(from Web Scraping Service - Octoparse Cloud Extraction Works Better)
(Download the extraction task of this tutorial HERE just in case you need it.)
As we all know, Octoparse's cloud servers enables you to extract the data from websites much quicker and stable when the data volume you wanna scraped is huge. Today I will show you an example that sometimes Octoparse Cloud Extraction is more efficient that Local Extraction.
In this tutorial, I will take Yelp for example to show you how to scrape Yelp data and test the efficiencies of our two Extraction methods - Cloud Extraction and Local Extraction.
(Note: Cloud Extraction is not available for the Free Edition. For more information about different editions, you could click HERE
Part 1. Configure a rule for your task
Let’s make a rule for our scraping task first.
Choose "Advanced Mode" ➜ Click "Start"➜ Complete basic information. ➜ Click "Next".
Enter the target URL of Yelp in the built-in browser. ➜ Click "Go" icon to open the webpage.
After the web page is completely loaded. Scroll to the bottom of the page. Right-click the pagination link (the ‘Next’ button on this page). Select "Loop click in the element" to create the Pagination Loop.
--- If you want to extract information from every page of search result, you need to add a page navigation action.
--- If the content of the web page is completed displayed while the URL is still loading, you can choose to stop the loading of the URL by clicking the red cross icon ‘×’ near the URL, or wait until the page is loaded.)

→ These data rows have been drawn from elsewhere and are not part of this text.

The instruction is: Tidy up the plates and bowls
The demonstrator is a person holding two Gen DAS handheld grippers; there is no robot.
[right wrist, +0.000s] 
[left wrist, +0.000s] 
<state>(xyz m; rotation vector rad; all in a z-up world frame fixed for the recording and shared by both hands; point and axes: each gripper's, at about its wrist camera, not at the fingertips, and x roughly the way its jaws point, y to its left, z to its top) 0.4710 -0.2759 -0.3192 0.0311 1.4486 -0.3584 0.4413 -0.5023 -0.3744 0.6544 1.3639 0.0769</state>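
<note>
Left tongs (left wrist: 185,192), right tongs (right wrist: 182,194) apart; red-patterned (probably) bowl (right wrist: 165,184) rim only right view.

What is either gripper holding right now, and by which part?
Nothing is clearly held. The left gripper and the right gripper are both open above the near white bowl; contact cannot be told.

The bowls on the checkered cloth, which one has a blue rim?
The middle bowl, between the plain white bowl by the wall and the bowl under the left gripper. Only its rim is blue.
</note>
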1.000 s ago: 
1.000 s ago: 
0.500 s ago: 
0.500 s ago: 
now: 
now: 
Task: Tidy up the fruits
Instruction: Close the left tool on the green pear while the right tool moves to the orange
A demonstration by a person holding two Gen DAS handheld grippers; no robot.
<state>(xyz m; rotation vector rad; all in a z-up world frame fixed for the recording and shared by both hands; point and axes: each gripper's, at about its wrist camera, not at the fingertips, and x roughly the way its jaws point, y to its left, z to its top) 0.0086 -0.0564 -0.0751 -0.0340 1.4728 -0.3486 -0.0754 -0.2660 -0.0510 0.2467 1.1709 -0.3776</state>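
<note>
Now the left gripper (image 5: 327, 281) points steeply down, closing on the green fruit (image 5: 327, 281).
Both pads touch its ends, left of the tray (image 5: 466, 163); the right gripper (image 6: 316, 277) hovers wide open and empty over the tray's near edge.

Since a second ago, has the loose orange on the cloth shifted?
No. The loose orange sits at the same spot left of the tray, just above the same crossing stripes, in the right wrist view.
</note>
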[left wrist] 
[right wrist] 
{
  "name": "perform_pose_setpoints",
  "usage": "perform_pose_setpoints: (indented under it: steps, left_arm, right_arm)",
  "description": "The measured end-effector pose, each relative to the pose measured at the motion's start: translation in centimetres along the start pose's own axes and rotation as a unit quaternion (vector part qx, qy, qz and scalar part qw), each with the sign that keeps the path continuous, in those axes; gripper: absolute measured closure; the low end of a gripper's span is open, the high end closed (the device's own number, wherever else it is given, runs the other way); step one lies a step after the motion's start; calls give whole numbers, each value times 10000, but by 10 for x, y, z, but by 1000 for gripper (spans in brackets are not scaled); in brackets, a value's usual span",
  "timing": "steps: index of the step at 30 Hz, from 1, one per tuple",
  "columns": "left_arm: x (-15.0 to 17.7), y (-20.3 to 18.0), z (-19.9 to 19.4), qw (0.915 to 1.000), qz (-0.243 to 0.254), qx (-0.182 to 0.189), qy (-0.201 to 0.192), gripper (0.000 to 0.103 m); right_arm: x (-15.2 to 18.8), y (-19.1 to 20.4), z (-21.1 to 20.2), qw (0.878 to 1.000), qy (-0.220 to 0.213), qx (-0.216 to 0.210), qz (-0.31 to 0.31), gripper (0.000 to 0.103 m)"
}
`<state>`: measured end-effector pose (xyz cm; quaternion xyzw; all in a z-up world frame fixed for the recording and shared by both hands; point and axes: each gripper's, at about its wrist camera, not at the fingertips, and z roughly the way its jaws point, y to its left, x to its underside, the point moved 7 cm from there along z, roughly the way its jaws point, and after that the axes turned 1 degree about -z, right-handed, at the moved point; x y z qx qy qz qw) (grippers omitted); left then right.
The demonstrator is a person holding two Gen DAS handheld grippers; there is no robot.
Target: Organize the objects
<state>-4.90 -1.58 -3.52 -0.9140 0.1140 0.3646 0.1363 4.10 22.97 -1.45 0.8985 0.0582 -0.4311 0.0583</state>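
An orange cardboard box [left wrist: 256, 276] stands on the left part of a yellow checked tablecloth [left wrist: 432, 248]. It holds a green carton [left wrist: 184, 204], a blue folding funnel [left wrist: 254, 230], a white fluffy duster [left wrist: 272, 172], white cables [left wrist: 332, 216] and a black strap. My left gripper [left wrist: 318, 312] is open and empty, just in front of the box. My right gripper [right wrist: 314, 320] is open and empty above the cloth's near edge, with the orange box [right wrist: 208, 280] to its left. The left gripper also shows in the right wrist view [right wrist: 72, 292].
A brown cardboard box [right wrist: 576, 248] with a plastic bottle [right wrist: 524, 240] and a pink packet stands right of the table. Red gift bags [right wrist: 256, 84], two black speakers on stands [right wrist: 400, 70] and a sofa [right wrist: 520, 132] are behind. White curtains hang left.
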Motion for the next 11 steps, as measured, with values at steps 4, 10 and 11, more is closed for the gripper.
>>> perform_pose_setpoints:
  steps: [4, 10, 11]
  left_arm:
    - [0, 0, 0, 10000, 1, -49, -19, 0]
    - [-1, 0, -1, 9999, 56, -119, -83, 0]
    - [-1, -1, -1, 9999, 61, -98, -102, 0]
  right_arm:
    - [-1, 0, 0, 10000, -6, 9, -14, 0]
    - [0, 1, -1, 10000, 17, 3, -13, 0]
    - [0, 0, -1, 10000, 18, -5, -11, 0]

Move your cursor over the section with similar layout, where you would extract data.
Click the first highlighted link ➜ Create a list of sections with similar layout. Click "Create a list of items" (sections with similar layout). ➜ "Add current item to the list".
Then the first highlighted link has been added to the list. ➜ Click "Continue to edit the list".
Click the second highlighted link ➜ Click "Add current item to the list" again. Now we get all the links with similar layout.
Then click "Finish Creating List" ➜ Click "loop" to process the list for extracting the elements in each page.
After the page has been loaded completely, let’s drag the second "Loop Item" into the first "Cycle Pages" box, place it right above the "Click to paginate" action in the Workflow Designer so that we can grab all the elements of items from multiple pages.
And we can check if the rule is working well by clicking the actions from the beginning of the rule.
"Go To Web Page" ➜ "Cycle Pages" box ➜ "Loop Item" box (all items are extracted) ➜ "Click Item"
The rule seems to be working well so far. So let's continue to extract the data.
If the page URL keeps loading while the content of the web page is completed displayed (at least the data you wanna scraped has been shown), you can choose to stop the loading of the URL by clicking the red cross icon ‘×’ near the URL, or wait until the page is loaded.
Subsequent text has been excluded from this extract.